Tuesday, May 28, 2013

10 pounds!!

Well, as of this morning I stepped on the scale and I had hit 136.6 pounds.  Since September, I have lost 10 pounds .... since September!!  When I embarked on this journey, I thought it would be a breeze to drop 7 pounds before heading to California for Halloween.

Well, nothing about this journey has been a breeze.  I had heard that after you hit 40 years old your metabolism changes drastically and it is harder to lose weight - but I wasn't sure I believed it.  I do now.  Plus, when you get older, you need fewer calories, but it is really hard to re-train your brain to eat less.

I also learned that I am most definitely an emotional eater.  Recognizing that has been a revelation.  And although I'm not sure I've conquered it, being aware is the first step, right?  Knowing that there is a non-life-supporting reason for my eating is important.

I don't think I am the healthiest eater that I could be.  There is still a chocolate addiction I need to face up to.  But I managed to lose the weight even with chocolate pretty much every day.

As I mentioned before, I signed up for an account on www.myfitnesspal.com - and it has been a great tool.

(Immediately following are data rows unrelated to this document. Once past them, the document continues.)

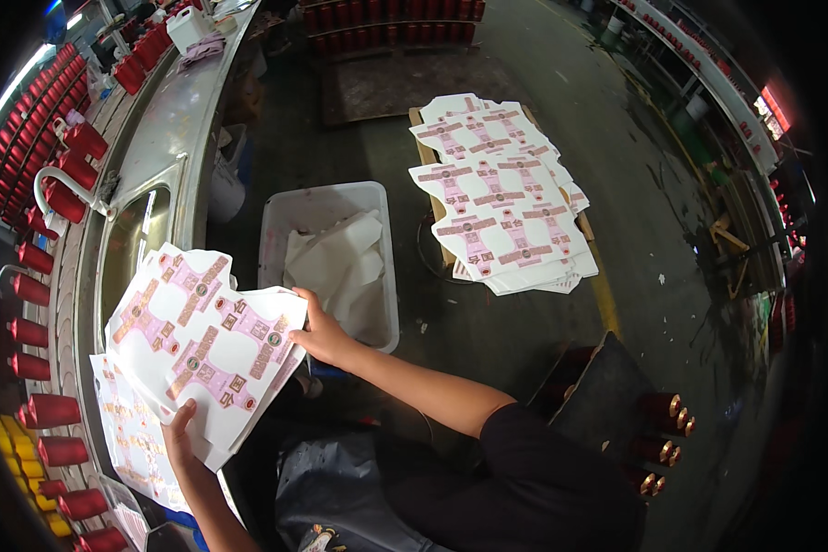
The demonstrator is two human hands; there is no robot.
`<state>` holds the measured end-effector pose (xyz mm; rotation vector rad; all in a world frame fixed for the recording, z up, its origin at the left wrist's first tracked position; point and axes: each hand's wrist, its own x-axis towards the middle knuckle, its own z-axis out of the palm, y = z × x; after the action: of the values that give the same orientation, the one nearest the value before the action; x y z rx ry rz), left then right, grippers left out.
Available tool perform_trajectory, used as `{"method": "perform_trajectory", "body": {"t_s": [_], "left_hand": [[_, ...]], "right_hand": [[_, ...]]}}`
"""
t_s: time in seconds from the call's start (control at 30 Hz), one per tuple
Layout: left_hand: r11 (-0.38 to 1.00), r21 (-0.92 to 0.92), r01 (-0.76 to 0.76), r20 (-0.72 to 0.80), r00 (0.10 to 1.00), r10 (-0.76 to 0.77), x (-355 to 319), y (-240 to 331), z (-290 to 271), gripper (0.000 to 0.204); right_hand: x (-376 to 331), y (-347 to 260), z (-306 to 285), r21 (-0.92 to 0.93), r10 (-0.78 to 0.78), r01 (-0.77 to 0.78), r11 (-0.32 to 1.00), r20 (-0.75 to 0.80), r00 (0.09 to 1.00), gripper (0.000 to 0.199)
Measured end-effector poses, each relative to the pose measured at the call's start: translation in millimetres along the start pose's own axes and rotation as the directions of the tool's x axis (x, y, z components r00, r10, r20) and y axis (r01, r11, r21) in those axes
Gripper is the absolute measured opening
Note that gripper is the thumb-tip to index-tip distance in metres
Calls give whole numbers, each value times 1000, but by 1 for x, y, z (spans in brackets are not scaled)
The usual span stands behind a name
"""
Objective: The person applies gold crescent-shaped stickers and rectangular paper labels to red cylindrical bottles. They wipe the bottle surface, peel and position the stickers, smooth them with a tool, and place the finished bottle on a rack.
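Between my two hands is a stack of printed sheets [207,322], white with pink and gold label designs and wavy cut edges. My left hand [180,440] grips its lower edge, thumb on top and fingers hidden beneath. At the right edge my right hand [320,331] is closed on the same stack, its thumb side showing. Below and left of it, more printed sheets [129,432] lie on the counter, partly covered by the held stack. A larger pile of like sheets [506,207] rests at the right on a low wooden support.
Left of me runs a metal counter [170,120] with a sink [138,225] and a curved tap [64,184]. Red bottles [29,290] stand along a slatted conveyor. A white bin [391,276] holds crumpled white sheets. Red-filled racks [391,23] stand behind; a dark stand [598,396] is at right.
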<state>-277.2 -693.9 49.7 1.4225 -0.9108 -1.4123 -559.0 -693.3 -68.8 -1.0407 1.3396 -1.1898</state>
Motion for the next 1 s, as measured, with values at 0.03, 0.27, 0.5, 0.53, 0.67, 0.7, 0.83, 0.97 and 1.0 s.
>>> {"method": "perform_trajectory", "body": {"t_s": [0.03,0.27,0.5,0.53,0.67,0.7,0.83,0.97,1.0], "left_hand": [[999,39,-25,15,1000,25,3,-3,-5,63],[987,146,60,-12,998,-59,21,-8,-35,69],[994,-45,96,-13,995,-97,27,-25,-45,75],[992,-16,127,-48,991,-127,30,-28,-49,74],[983,-55,173,18,985,-172,40,-35,-63,65],[977,-65,201,18,980,-200,40,-35,-63,64],[981,-41,188,-12,982,-189,32,-29,-56,65],[988,-44,148,-8,989,-149,25,-23,-47,67],[989,-59,135,0,991,-135,25,-23,-47,68]], "right_hand": [[-1,2,2,-41,-18,18,999,14,1000,84],[-6,20,-4,27,-42,43,999,-27,999,93],[-72,-3,-149,-721,-219,-197,664,-440,871,68],[-81,-7,-175,-763,-218,-297,574,-492,843,67],[-88,-11,-252,-743,-63,-608,280,-646,761,83],[-88,-8,-261,-762,-42,-604,236,-628,777,83],[-80,5,-280,-803,106,-582,129,-572,813,76],[-77,11,-298,-919,63,-369,141,-363,929,55],[-75,12,-304,-933,51,-331,141,-327,943,53]]}}
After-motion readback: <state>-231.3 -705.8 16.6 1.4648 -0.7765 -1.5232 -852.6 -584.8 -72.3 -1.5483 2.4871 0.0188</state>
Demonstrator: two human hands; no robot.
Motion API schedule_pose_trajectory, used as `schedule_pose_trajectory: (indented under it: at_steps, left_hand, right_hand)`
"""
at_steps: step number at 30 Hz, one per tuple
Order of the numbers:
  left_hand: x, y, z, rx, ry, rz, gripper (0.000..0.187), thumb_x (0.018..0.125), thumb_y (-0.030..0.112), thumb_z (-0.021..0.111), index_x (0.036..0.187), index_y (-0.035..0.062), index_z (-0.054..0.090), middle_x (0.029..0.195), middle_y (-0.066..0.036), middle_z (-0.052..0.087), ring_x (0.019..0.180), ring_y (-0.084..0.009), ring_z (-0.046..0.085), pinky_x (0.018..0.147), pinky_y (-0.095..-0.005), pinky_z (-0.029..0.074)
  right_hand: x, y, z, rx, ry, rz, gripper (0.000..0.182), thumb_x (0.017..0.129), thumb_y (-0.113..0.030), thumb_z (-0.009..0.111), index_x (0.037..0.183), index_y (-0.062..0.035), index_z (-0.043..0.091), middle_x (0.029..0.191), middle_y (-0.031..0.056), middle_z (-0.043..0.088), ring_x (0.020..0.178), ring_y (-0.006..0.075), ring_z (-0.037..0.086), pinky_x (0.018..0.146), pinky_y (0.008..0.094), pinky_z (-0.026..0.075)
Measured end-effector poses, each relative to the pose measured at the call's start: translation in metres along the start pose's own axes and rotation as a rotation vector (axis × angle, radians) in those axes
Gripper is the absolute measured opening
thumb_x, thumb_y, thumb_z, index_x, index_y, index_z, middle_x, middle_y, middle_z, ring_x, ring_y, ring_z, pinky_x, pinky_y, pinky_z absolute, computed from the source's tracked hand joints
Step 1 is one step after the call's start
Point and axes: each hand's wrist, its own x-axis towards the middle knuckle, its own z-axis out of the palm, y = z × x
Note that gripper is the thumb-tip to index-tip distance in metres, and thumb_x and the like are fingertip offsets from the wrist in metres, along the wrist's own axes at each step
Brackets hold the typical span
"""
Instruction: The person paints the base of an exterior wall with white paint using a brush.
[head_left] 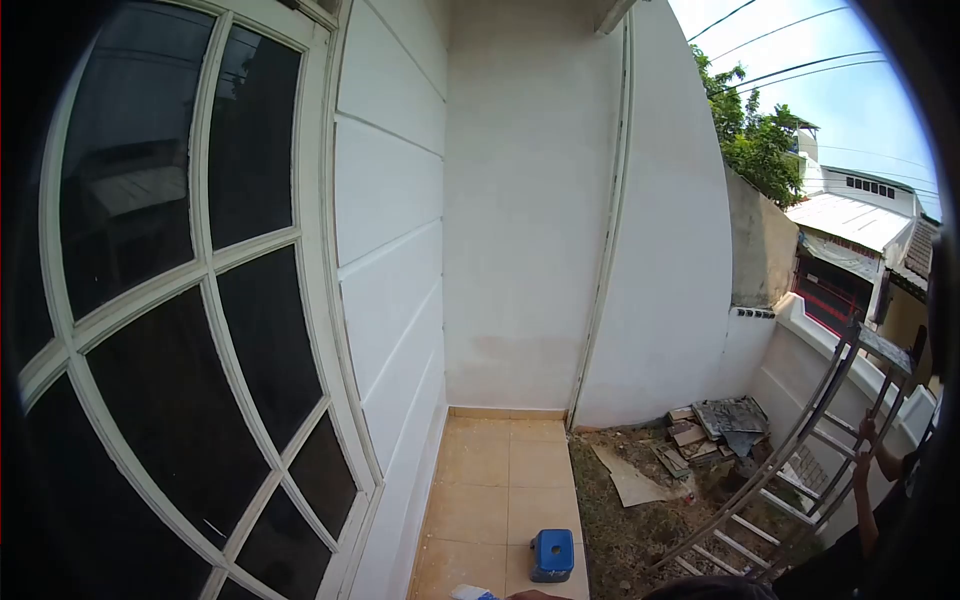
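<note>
At the bottom edge of the head view, only a thin sliver of my right hand (538,596) shows, and its fingers are cut off by the frame. Just left of it is a white thing with a blue part (472,593), perhaps a brush, also cut off. Whether my hand grips it cannot be told. A small blue plastic stool (552,556) with a hole in its top stands on the tiles right above my hand. My left hand is out of view.
At right, another person's hands (865,448) hold a metal stepladder (800,470) on the bare ground. Broken boards and slabs (720,430) lie heaped by the white wall (660,250). Paned windows (200,260) line the left; tan tiles (475,510) form the floor.
</note>
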Motion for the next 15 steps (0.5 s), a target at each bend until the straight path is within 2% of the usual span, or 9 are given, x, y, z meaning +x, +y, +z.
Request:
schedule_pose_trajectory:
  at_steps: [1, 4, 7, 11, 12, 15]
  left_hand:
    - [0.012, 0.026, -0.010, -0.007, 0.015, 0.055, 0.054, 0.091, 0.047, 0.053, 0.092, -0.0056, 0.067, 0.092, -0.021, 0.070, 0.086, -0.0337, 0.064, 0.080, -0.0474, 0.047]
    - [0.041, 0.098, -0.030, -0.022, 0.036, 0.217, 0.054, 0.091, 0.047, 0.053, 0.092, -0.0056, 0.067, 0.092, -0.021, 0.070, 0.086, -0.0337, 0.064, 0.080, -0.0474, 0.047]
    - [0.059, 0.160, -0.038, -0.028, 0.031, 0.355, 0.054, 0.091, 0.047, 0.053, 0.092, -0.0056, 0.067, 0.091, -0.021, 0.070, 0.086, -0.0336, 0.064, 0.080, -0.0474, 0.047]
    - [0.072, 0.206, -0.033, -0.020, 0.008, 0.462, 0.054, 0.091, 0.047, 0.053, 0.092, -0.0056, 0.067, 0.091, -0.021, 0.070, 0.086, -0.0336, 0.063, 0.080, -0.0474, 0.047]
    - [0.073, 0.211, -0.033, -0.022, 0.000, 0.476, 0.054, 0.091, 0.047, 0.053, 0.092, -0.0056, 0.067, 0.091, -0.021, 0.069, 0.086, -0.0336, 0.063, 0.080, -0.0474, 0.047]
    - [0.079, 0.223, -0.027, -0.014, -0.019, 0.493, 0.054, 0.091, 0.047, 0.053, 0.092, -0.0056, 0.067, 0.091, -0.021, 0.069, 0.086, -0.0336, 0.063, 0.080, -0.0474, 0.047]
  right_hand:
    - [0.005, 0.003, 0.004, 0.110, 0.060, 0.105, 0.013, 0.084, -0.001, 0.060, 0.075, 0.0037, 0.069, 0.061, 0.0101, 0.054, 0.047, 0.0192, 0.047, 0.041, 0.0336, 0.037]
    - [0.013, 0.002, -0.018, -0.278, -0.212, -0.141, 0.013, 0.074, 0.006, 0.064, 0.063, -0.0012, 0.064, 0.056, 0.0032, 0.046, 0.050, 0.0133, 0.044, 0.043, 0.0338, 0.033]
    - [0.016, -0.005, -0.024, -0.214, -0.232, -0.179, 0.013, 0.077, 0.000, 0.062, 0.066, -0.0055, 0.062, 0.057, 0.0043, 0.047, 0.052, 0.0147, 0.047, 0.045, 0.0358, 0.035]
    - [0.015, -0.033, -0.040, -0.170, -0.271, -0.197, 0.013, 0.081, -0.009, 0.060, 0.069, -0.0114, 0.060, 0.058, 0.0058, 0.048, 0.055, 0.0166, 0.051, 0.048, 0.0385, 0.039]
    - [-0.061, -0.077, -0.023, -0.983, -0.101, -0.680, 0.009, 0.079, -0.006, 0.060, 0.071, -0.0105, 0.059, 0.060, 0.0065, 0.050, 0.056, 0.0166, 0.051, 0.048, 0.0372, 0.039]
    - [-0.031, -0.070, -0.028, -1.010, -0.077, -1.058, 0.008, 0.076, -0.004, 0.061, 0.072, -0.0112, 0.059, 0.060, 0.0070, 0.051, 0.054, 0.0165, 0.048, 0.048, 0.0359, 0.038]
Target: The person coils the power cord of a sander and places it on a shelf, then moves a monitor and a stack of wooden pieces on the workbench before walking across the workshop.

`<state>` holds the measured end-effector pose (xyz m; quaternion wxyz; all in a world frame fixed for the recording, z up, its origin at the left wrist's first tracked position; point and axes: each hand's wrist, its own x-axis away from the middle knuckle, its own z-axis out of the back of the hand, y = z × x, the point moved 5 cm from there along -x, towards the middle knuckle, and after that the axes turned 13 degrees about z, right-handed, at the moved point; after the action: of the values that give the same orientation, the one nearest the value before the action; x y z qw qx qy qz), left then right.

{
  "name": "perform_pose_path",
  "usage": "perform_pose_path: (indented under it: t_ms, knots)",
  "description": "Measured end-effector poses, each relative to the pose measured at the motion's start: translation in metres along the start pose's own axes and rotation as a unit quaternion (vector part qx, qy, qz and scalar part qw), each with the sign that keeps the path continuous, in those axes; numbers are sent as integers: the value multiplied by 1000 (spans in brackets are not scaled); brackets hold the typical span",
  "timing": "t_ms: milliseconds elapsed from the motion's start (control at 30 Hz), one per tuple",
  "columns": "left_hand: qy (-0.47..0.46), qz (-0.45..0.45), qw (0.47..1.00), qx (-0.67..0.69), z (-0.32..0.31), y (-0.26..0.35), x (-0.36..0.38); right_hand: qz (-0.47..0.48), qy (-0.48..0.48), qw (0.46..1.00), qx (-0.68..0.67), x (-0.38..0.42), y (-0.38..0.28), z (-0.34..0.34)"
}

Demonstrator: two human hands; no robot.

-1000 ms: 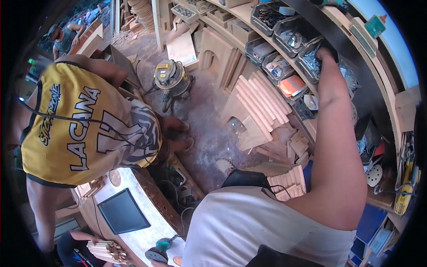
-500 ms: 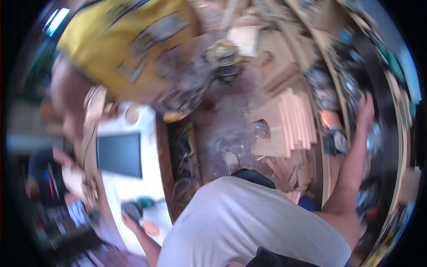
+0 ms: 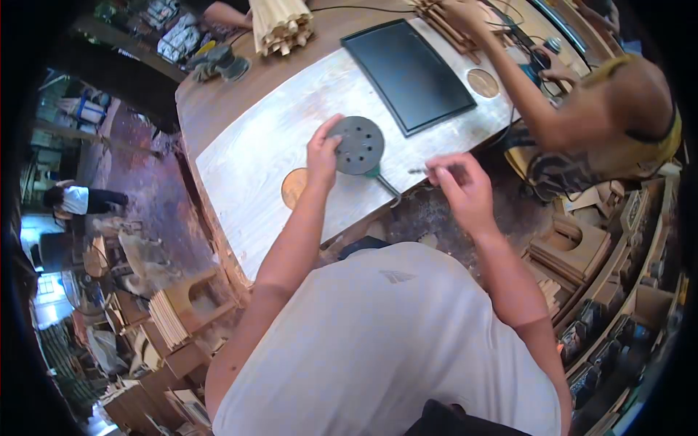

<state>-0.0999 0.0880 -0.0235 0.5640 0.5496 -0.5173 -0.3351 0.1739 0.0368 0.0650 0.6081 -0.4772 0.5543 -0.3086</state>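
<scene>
My left hand [image 3: 323, 154] grips the left edge of a round sander [image 3: 359, 147], whose dark pad with several holes faces up above the white-topped workbench [image 3: 254, 174]. My right hand [image 3: 463, 185] is raised at the bench's near edge, its fingers pinched on a small thin dark piece [image 3: 417, 171]. The sander's cable end hangs between the two hands. A round tan disc [image 3: 294, 188] lies on the bench beside my left wrist. Behind the sander rests a dark flat panel [image 3: 409, 76].
At the right, a co-worker in yellow [image 3: 632, 123] leans over the bench with both arms. Bundled wood strips [image 3: 280, 25] and another sander [image 3: 227, 62] lie on the far side. Another person [image 3: 83, 200] is far left. Stacked wooden parts [image 3: 574, 247] stand right.
The view has swung round to the bench. My right hand has come from the shelf to the bench with a small piece in it. The sander in my left hand now shows its pad upward.
</scene>
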Motion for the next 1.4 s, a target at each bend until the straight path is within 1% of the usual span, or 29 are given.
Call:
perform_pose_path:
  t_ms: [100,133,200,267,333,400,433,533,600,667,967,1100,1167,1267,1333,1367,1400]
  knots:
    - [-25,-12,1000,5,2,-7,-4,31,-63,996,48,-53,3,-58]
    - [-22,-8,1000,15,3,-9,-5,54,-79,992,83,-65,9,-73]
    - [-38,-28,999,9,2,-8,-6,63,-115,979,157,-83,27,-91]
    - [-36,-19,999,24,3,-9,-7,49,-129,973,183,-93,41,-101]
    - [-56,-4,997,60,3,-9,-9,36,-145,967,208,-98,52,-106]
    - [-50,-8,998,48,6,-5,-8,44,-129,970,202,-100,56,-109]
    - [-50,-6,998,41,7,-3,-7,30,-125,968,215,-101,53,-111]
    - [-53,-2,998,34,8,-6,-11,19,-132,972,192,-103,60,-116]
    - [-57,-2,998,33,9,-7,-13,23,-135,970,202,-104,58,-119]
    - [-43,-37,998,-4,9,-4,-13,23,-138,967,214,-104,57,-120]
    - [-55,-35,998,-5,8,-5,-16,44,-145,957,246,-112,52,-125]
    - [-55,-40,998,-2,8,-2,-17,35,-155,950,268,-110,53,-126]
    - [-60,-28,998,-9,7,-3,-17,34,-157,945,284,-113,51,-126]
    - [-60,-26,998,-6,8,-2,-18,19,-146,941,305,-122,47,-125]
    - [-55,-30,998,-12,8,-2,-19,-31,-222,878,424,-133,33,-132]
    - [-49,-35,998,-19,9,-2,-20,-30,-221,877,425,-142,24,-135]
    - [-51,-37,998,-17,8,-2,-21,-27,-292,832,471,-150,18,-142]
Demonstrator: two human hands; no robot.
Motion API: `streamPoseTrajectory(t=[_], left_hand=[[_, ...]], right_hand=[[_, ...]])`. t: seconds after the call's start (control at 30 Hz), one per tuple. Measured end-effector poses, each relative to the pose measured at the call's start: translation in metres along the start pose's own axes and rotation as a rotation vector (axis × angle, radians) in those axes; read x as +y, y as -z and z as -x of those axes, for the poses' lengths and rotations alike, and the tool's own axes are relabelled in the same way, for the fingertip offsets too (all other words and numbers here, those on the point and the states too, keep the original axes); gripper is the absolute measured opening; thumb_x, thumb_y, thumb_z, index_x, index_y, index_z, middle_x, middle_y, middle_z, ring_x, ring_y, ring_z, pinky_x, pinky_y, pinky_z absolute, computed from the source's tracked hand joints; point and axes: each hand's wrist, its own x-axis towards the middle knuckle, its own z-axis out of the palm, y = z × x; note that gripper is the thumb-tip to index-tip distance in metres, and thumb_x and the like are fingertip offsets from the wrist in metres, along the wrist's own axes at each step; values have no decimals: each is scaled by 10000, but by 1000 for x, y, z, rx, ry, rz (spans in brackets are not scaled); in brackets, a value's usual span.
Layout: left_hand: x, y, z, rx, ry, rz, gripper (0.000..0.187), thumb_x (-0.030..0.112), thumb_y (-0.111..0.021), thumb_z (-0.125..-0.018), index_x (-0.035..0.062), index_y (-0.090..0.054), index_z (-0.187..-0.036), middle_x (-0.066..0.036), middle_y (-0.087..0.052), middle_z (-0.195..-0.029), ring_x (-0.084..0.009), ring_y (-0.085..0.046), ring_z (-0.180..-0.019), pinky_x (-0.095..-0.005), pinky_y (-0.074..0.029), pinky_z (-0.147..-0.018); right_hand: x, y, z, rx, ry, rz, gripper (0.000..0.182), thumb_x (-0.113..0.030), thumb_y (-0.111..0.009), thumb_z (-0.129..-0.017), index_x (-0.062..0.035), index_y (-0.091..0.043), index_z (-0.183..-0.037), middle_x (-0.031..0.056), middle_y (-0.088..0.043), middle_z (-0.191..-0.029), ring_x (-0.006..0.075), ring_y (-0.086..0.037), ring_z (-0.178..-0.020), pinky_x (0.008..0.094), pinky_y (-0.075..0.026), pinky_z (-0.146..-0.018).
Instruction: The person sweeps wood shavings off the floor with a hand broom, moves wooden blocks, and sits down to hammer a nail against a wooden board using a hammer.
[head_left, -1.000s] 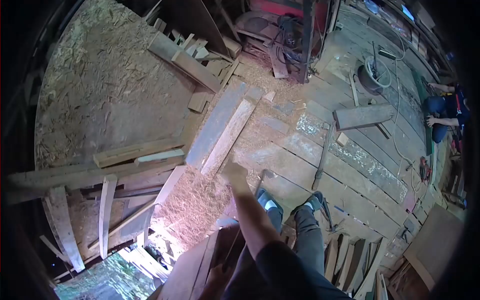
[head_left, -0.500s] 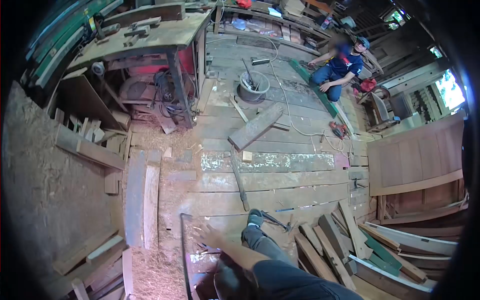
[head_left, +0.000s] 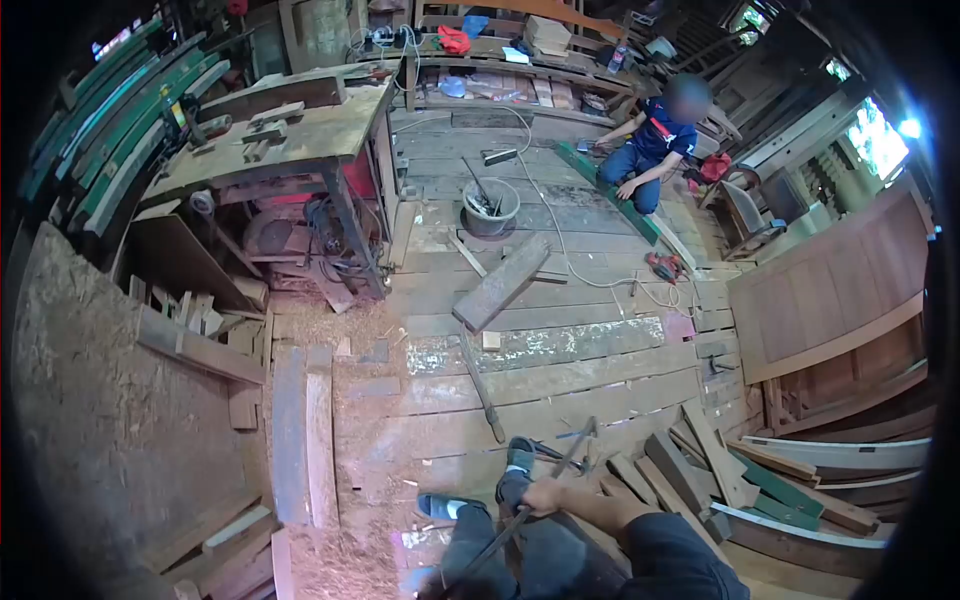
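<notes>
Gripping a long metal bar (head_left: pixel 525 512) at mid-length, the right hand (head_left: pixel 548 495) is clenched around it above the plank floor (head_left: pixel 560 375).

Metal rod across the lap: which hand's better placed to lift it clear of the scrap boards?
Probably right. The right hand is already closed around the metal rod, near its middle, beside the scrap boards. The left hand isn't in view, so its placement can't be judged.
</notes>
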Motion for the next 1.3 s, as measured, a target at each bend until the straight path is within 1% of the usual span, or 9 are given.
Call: streamPoseTrajectory(t=[0.1,0.2,0.47,0.63,0.77,0.83,1.03,1.17,1.3], left_hand=[[11,2,-18,-83,-25,38,394,413,-682,-769,59,-670,-943,-151,-694,-808,-345,-680,-748,-453,-532,-645],[56,12,-48,167,-239,-158,363,422,-650,-774,66,-681,-837,-185,-629,-681,-407,-636,-689,-464,-525,-642],[162,-3,-189,-386,-192,308,515,512,-666,-769,7,-695,-869,-218,-686,-873,-365,-670,-833,-441,-516,-748],[159,-15,-221,-326,-77,329,407,449,-668,-752,120,-713,-988,-184,-689,-974,-359,-665,-885,-457,-517,-780],[160,3,-201,85,81,196,363,444,-654,-769,141,-723,-956,-143,-699,-871,-355,-665,-841,-450,-518,-751],[152,0,-199,105,230,125,348,474,-648,-765,189,-732,-945,-139,-695,-837,-350,-670,-812,-460,-523,-729],[183,-1,-198,206,442,-40,347,487,-670,-726,165,-731,-842,-141,-686,-782,-341,-669,-730,-466,-526,-663],[196,-30,-226,317,353,364,265,358,-687,-752,95,-699,-723,-158,-656,-691,-318,-659,-655,-437,-502,-621],[217,-28,-254,388,384,709,224,252,-685,-797,33,-660,-756,-134,-557,-603,-143,-504,-555,-371,-434,-545]], right_hand=[[5,8,66,54,-57,-93,284,-351,-629,-770,-89,-700,-854,191,-684,-847,351,-678,-840,459,-542,-733],[-19,54,131,67,-115,-7,264,-363,-614,-789,-126,-704,-862,178,-682,-796,340,-682,-797,458,-543,-695],[-50,105,153,255,-180,128,213,-377,-616,-792,-173,-677,-802,107,-656,-651,305,-665,-588,446,-519,-527],[-38,142,124,228,-48,101,268,-367,-676,-773,-120,-664,-877,146,-677,-713,320,-687,-675,438,-538,-587],[15,164,110,322,63,-6,297,-298,-711,-739,-136,-614,-969,124,-680,-747,301,-687,-689,435,-526,-576],[59,180,110,497,123,102,253,-302,-696,-744,-133,-639,-924,120,-683,-756,300,-680,-667,427,-524,-585],[152,242,94,264,159,272,158,-304,-691,-717,-150,-685,-751,95,-677,-697,284,-675,-645,417,-523,-583],[177,279,86,206,289,335,168,-315,-669,-715,-148,-680,-721,90,-668,-666,280,-678,-647,414,-521,-575],[177,323,71,186,409,458,129,-241,-627,-740,-140,-698,-700,94,-689,-688,271,-687,-646,406,-517,-562]])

I really do understand that I am not currently overweight.  And I know a lot of people struggle far more than I do with food (to the point of addiction, which I am not at), with emotional eating and with weight loss, but each of us has our own personal journey and experience.  For me, 147 was the number beyond which I was not willing to go.  Because I never want to be THIS heavy again (taken when I was probably 155 or 160lbs several years ago - around 2004 or 2005):



But I would like to be closer to THIS weight (taken in 2007 when I was probably 130 or just under):


Amazing the difference 25 or 30 pounds makes to how you look - but more amazing is the difference in how you feel.  I much prefer to look and feel like that skinny chick in the bottom picture - although I'd have to lose another 10 pounds to get there.  

What it really comes down to, though, is that I still feel like me, no matter how much I weigh.  And fortunately I have a husband who loves me no matter what.  So it's not like my lifestyle, relationship or quality of life is greatly affected by an extra few pounds.  But a little bit of extra weight can really affect self esteem, and it can cause health problems, too - even an extra 15 or 20 pounds.

Not sure where I'll go from here - but I'm hoping to not go UP!!  Not sure if I'll aim to lose a few more pounds - maybe get to 135 again.  But I've taken a step in the right direction, even if it took a long time, and I know how my body has changed.  It just took a really long time.